How much mnemonic effort is that?

Let’s measure it:

  • one passphrase right after boot (step 2)
  • one password for the Qubes user (step 3)
  • one passphrase for the sdcard (step 7)
  • one GPG passphrase for each identity (step 9 and 10)
  • one master password (for all the identities) for mpw (10)

=> if I have 1 identities I need to remember:

  • 3 passphrases (Qubes fs, sdcard, GPG)
  • 2 passwords (Qubes user, mpw master password)

=> if I have 2 identities I need to remember:

  • 4 passphrases (Qubes fs, sdcard, 2 x GPG)
  • 2 passwords (Qubes user, mwp master password)

=> if I have 3 identities I need to remember:

  • 5 passphrases (Qubes fs, sdcard, 3 x GPG)
  • 2 passwords (Qubes user, mpw master password)

This is the formula:

2 passwords + (#number_of_identities + 2) passphrases

The annoying part is that the total number of GPG passphrases required increases with the number of identities.

RISKS workflow with SSL & MPW password

This is what I do when I need to work with identity Joe:

  1. I turn on my Qubes OS pc
  2. I insert the Qubes OS filesystem passphrase
  3. I login as Qubes user
  4. I load the vault qube
  5. I plug in the sdcard in the socket
  6. I connect the sdcard to vault
  7. I insert the passphrase to decrypt the sdcard
  8. I decrypt Joe’s identity-coffin using a script (risks) and no passphrase
  9. I access any of Joe’s tomb-files using a script (risks + mpw master password)
  10. I access Joe’s passwords using pass and eventually mpw (which requires a password)

How much mnemonic effort is that?

  • one passphrase right after boot (step 2)
  • one password for the Qubes user (step 3)
  • one passphrase for the sdcard (step 7)
  • one master password (for all the identities) for mpw (step 9 and 10)

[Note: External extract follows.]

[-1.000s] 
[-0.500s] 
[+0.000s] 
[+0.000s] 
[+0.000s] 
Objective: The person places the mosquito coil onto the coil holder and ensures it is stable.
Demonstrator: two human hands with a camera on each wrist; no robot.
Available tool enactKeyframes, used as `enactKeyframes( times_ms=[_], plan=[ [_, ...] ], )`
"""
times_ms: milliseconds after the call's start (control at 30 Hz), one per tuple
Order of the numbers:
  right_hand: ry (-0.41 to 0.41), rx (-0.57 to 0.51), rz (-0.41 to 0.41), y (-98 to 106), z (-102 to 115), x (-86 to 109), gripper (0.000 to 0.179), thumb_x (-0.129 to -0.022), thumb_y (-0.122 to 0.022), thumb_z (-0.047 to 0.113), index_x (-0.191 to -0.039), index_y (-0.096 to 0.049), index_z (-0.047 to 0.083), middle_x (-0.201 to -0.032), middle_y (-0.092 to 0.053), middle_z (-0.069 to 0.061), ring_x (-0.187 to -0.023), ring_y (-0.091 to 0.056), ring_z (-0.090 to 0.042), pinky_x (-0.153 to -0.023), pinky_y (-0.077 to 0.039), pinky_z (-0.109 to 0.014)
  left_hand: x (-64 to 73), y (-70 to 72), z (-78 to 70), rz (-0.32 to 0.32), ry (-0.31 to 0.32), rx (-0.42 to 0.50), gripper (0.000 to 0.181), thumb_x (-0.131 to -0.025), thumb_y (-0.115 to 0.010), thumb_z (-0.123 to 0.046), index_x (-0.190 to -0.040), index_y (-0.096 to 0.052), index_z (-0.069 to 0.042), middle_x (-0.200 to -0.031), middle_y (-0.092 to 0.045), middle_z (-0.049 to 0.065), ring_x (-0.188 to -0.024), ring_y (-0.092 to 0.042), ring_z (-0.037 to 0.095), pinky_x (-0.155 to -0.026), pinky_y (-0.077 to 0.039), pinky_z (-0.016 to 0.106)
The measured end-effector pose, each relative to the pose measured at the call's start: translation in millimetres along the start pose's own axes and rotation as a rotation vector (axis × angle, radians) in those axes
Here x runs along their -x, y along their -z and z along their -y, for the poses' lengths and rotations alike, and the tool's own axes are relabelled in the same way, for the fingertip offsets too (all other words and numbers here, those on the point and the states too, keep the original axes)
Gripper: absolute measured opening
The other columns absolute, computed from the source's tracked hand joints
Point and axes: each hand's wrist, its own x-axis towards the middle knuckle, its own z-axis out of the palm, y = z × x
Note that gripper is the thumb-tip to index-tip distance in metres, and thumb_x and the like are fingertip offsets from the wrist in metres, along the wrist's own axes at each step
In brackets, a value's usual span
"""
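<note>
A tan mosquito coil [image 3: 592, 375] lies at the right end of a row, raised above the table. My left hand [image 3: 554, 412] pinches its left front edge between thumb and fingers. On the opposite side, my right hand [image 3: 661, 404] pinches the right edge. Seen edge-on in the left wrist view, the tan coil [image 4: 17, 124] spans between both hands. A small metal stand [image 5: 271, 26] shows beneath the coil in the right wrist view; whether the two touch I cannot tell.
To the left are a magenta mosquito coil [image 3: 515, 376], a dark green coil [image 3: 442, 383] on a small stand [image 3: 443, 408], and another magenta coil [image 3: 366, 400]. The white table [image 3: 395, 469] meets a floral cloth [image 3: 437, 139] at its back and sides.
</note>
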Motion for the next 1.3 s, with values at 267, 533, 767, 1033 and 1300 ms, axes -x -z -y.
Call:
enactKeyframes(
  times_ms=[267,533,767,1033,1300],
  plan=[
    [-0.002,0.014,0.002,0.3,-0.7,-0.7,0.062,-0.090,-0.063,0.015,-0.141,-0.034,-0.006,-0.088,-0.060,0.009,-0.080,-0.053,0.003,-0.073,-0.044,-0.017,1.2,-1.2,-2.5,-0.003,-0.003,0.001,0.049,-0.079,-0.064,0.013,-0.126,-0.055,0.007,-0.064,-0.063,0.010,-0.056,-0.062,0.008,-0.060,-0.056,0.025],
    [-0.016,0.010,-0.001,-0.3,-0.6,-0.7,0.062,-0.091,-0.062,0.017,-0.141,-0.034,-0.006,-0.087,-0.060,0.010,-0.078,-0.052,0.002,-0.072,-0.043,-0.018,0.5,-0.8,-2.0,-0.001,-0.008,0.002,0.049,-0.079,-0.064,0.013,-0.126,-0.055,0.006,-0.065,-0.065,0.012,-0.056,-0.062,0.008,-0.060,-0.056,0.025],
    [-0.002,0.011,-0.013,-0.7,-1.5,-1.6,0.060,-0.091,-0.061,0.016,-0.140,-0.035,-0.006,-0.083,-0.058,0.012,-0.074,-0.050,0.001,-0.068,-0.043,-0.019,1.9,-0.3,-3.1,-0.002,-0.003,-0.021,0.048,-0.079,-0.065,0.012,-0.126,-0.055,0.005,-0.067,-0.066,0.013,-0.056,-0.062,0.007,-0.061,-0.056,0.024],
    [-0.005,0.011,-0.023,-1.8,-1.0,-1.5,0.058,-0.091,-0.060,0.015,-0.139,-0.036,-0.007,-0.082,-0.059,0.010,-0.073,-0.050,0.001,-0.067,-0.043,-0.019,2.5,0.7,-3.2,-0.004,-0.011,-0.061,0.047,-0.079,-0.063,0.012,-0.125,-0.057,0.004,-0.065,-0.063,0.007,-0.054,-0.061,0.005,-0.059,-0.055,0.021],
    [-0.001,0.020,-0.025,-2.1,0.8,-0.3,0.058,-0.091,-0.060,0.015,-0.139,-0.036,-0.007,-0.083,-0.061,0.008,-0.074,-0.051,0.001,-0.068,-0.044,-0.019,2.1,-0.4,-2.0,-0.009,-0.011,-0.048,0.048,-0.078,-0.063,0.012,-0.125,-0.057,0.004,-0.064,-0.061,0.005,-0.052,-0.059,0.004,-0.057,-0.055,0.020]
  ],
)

=> if I have 1 identities I need to remember:

  • 2 passphrases (Qubes fs, sdcard)
  • 2 passwords (Qubes user, mpw master password)

=> if I have 2 identities I need to remember:

  • 2 passphrases (Qubes fs, sdcard)
  • 2 passwords (Qubes user, mpw master password)

In this case the number doesn’t change when the number of identities changes. The annoying part is that it requires one more step when dealing with GPG authorization.